Structures and sizeof

R

Ronald A. Andersen

********** header ****************
struct articleFile2
{
char CR;
int intStampDate;

};
*********** source ***************

struct articleFile2 *ptrArticle2 = NULL;


ptrArticle2 = (articleFile2 *)malloc(sizeof(articleFile2));
memset(ptrArticle2, 0, sizeof(articleFile2));
printf("sizeof(struct articleFile2) %d\n", sizeof(struct
articleFile2));

************ Questions************

1) The sizeof function returns 8. Why didn't return 5(i.e. an int is
four bytes and a char is one)?
 
R

Richard Heathfield

Ronald said:
********** header ****************
struct articleFile2
{
char CR;
int intStampDate;

};
*********** source ***************

struct articleFile2 *ptrArticle2 = NULL;


ptrArticle2 = (articleFile2 *)malloc(sizeof(articleFile2));

Don't you find

ptrArticle2 = malloc(sizeof *ptrArticle2)

easier to read?
memset(ptrArticle2, 0, sizeof(articleFile2));

Before you do that, check that malloc didn't return NULL.
printf("sizeof(struct articleFile2) %d\n", sizeof(struct
articleFile2));

Since sizeof returns size_t, not int, and since you can't portably tell what
type size_t is except that it's some kind of unsigned integer type, I
recommend that you cast here:

printf("sizeof(struct articleFile2) %d\n", (int)sizeof(struct
articleFile2));
************ Questions************

1) The sizeof function returns 8. Why didn't return 5(i.e. an int is
four bytes and a char is one)?

Any implementation is allowed to insert "padding bytes" after any struct
member. In your case, the implementation appears to be inserting three
padding bytes after the char, so that the next field, an int, lines up
nicely on an appropriate address boundary. This can give you efficiency
gains.
 
Z

Zoran Cutura

Ronald A. Andersen said:
********** header ****************
struct articleFile2
{
char CR;
int intStampDate;

};
*********** source ***************

struct articleFile2 *ptrArticle2 = NULL;


ptrArticle2 = (articleFile2 *)malloc(sizeof(articleFile2));

First of all, there is no need to cast the return value of malloc.
malloc returns a so called generic pointer which can be assigned to any
object pointer type without applying a cast.

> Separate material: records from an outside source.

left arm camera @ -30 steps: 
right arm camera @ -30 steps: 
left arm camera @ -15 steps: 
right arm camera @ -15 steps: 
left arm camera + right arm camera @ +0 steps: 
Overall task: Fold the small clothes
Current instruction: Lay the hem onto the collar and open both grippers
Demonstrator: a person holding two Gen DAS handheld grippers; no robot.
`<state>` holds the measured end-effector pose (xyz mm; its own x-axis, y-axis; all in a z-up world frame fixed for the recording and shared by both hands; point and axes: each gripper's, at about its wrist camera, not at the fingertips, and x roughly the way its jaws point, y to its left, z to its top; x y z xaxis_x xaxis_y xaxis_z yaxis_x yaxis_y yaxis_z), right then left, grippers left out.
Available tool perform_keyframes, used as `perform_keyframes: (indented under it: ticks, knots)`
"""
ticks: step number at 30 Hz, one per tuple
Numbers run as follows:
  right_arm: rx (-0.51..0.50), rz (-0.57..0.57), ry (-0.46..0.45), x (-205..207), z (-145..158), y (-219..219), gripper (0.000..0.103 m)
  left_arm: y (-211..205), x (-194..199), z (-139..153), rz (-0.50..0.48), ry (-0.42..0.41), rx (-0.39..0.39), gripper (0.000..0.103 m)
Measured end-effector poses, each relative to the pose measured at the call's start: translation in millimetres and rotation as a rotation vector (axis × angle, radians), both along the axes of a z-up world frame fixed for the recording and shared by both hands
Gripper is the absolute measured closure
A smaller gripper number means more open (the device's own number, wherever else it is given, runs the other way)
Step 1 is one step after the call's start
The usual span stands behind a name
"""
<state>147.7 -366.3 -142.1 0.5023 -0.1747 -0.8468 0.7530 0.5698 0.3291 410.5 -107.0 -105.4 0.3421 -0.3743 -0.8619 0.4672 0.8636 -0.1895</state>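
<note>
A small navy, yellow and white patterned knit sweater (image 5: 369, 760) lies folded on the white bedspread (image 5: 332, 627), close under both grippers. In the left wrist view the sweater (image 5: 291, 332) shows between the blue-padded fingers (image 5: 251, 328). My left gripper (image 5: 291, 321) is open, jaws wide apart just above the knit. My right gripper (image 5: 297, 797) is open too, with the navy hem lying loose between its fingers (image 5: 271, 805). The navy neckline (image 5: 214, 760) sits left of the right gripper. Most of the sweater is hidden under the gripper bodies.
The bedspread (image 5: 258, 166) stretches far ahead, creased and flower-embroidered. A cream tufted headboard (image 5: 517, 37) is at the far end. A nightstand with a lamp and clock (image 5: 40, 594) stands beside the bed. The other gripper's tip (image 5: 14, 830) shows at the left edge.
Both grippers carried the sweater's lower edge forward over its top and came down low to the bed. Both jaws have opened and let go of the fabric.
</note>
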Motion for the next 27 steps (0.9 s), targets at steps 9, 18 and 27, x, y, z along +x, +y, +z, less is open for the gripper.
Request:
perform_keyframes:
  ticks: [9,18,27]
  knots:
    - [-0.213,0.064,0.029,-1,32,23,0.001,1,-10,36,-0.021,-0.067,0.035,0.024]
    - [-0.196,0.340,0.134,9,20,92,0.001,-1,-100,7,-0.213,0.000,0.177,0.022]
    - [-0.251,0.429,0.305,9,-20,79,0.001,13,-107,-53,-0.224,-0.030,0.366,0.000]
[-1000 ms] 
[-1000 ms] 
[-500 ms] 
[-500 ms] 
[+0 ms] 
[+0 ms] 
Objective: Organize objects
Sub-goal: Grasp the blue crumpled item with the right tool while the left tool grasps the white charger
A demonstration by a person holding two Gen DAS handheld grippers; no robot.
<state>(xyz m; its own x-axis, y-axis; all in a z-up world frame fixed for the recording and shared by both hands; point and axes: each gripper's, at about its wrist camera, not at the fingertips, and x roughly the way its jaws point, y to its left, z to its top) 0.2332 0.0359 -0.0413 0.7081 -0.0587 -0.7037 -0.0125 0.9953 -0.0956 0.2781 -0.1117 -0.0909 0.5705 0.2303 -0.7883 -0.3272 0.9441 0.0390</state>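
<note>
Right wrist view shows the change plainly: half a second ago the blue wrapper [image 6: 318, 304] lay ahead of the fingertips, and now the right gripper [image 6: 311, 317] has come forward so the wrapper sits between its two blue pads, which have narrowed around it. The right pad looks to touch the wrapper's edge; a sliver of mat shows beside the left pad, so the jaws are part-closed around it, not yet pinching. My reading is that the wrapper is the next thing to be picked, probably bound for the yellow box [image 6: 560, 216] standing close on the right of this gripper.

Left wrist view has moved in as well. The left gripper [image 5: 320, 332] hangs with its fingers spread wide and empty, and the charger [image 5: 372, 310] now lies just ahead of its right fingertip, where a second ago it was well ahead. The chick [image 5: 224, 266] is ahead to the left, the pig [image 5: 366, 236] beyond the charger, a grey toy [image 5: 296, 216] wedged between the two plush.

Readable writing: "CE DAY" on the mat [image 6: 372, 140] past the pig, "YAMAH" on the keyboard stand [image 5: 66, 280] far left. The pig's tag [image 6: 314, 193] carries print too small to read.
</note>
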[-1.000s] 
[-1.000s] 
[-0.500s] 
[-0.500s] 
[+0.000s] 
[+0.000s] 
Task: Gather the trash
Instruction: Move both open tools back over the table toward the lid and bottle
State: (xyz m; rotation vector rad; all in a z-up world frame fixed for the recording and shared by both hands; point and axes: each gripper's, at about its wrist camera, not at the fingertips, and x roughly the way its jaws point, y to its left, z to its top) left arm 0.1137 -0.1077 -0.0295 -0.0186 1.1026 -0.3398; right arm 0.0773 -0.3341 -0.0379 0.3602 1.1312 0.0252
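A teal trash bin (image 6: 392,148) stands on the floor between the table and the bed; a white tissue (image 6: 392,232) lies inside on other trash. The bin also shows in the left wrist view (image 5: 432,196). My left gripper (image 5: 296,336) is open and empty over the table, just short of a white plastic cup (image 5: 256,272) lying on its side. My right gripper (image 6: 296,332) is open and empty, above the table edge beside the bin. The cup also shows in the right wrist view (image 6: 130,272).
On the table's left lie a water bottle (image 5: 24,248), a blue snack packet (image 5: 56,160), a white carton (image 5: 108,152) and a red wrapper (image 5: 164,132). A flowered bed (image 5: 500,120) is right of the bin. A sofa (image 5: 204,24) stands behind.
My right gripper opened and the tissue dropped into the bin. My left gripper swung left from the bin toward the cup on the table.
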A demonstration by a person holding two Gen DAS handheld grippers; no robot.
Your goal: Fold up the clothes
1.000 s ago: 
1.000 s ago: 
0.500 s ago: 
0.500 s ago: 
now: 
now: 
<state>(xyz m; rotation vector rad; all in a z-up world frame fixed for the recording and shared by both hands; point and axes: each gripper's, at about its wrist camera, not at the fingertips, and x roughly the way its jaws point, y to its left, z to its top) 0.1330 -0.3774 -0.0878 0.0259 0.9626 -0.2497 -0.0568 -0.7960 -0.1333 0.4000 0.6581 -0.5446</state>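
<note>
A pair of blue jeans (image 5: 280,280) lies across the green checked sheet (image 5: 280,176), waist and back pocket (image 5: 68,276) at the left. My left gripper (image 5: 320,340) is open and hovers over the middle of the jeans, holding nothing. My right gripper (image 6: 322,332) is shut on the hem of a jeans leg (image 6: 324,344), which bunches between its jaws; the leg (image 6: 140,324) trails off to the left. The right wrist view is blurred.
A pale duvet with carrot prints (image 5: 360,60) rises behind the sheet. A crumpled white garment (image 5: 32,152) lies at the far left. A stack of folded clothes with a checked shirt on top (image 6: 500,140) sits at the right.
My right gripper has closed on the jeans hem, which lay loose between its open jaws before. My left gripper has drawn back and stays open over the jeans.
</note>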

Second, articleFile2 is not a type (unless you are compiling with a C++
compiler, which suggests that you learn C++ and post to a C++
newsgroup). The type you meant to use in you sizeof expression is
"struct articeFile2". But than I'd suggest to write this as

ptrArticle2 = malloc(sizeof *ptrArticle2);

where sizeof is applied to an object rather than a type (that is also
the reason we can lose the parentheses).
memset(ptrArticle2, 0, sizeof(articleFile2));

as above apply sizeof to the object rather than its type.
printf("sizeof(struct articleFile2) %d\n", sizeof(struct
articleFile2));

************ Questions************

1) The sizeof function returns 8. Why didn't return 5(i.e. an int is
four bytes and a char is one)?

For one, sizeof isn't a function its a operator and it is usually
applicable at compile time, so that it normally does not consume any
processing time when running the program.

To answer your question. Some platforms require memory accesses to be
aligned. That usually means ints can only be accessed at addresses
that are multiples of sizeof(int) and doubles can only be accessed at
addresses that are multiples of sizeof(double). So your compiler will
try its best to achieve that alignment requirements of your system are
met. The standard allows it to insert so called padding bytes between
two members (or at the end of a struct, but not at the beginning) and
that exactly is the reason why you see sizeof evaluate to 8 rather than
5 on your system.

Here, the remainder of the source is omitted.